OK, so I admit: I can’t get enough news about SCO. It’s like the best and worst parts of a soap opera, train wreck, and slapstick comedy all rolled up into one big, sticky ball. This week’s entry into their history of shame is a claim to own the standard Unix executable file format, which is ridiculous for more reasons than I feel like going into right now. What I took away from the whole circus, though, is that you’re playing with fire if you entrust your company or personal computing to proprietary software vendors.

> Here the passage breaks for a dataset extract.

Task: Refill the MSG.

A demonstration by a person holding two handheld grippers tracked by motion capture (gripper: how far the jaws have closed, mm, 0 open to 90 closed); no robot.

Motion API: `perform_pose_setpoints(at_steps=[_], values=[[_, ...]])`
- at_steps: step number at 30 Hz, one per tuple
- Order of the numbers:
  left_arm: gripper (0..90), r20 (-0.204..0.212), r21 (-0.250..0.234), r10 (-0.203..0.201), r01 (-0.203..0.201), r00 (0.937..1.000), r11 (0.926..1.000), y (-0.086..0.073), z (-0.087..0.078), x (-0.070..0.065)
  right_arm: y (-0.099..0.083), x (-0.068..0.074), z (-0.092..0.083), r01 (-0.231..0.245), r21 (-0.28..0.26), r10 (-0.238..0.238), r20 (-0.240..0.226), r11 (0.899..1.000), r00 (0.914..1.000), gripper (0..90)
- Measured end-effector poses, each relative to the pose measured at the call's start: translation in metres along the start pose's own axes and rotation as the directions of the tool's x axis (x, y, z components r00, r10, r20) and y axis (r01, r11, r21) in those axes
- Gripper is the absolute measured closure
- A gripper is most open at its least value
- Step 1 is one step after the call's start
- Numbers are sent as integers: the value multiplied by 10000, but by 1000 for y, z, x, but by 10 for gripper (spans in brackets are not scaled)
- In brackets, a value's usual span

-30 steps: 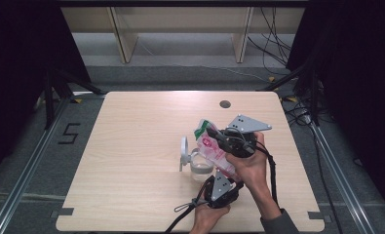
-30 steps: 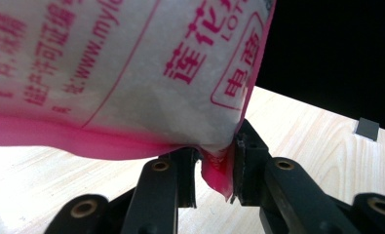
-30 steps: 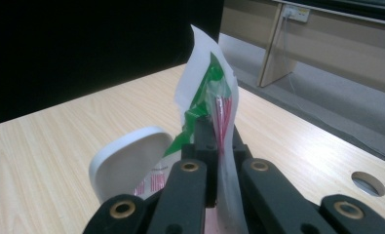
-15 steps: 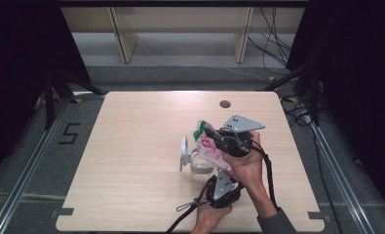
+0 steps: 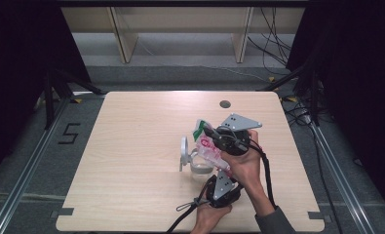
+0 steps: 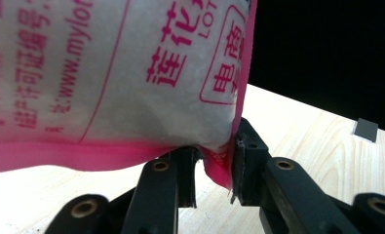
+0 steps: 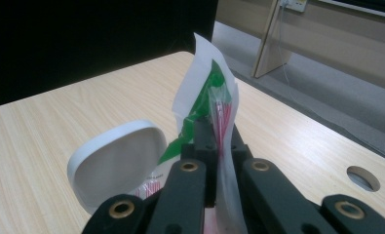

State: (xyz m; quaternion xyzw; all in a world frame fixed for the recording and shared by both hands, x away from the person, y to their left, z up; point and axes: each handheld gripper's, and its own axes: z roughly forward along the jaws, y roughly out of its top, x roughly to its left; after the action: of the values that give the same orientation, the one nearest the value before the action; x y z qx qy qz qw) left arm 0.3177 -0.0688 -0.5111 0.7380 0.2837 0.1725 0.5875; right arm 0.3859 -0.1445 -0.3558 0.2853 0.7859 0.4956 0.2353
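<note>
Left gripper (image 5: 222,171): nearest the table's near edge, right of its middle, pointing away from the person; in its own view its jaws pinch the pink sealed bottom corner of the bag (image 6: 131,73), which rises above them.

Jar (image 5: 200,165): clear, standing on the table just left of the left gripper and under the bag's low end; its white lid (image 5: 184,152) stands up on edge at the jar's left, hinged open by the look of it, though the joint is too small to tell.

Bag: white with pink print and a green patch near its top, held off the table between the two grippers; its long axis runs from the left gripper up and away to the right gripper, leaning toward the far-left corner.

Right gripper (image 5: 210,132): farther out and higher, over the table's middle right, a grey plate (image 5: 240,122) on top; in its own view its jaws are clamped tight on the bag's upper end (image 7: 214,97), a strip of the top standing free above them.

Relation that matters: the bag's mouth lies at the right gripper's end, the jar's opening beneath the left gripper's end, so pouring would likely call for the far end to tip down toward the jar.

Hole (image 5: 224,104): round, in the table near the far edge, well apart from everything.
</note>
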Motion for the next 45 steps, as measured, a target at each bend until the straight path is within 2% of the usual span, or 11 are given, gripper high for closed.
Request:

You can think of free software licenses as “default allow”. That is, they allow you to use software in any way you see fit, with certain exceptions. However, proprietary licenses are almost always the opposite—“default deny”—in that they only give you permission to use the software in the specific ways the vendor had in mind.
The free licenses, then, provide built-in protection against a would-be SCO who would want to sue their customers. In short, no judge is going to be sympathetic to a company who distributes software under such an explicitly liberal license as the GPL and then changes their mind. However, the only thing standing between any typical proprietary vendor and your name listed as “defendant” is their greed and desperation.
I find it endlessly ironic that the main criticism against RMS is that he’s too idealistic. People love to claim that he should relax and be more pragmatic. However, the next time you’re tempted to buy a system that will form the backbone of your company’s IT infrastructure, read its license and ask your lawyer to do the same. Consider how practical it really is to trust your information, your workflow, and your income to a “default deny” contract that won’t let you manage your business in your own best interest. Next, read the GPL (really—it’s not very long) and see if it’s not vastly more practical for you, the end user. If anything, RMS’s critics should be faulting him for being too practical and insisting on freedom over peril each and every time.
SCO’s fruitless meanderings are entertaining, if exasperating, but mainly because we have the privilege of being able to watch from a distance. They serve as a dark reminder, though, that therefore but by the grace of our proprietary vendors’ bottom lines go us. Laugh, smile, and enjoy the circus, but never forget the lessons it’s trying to teach.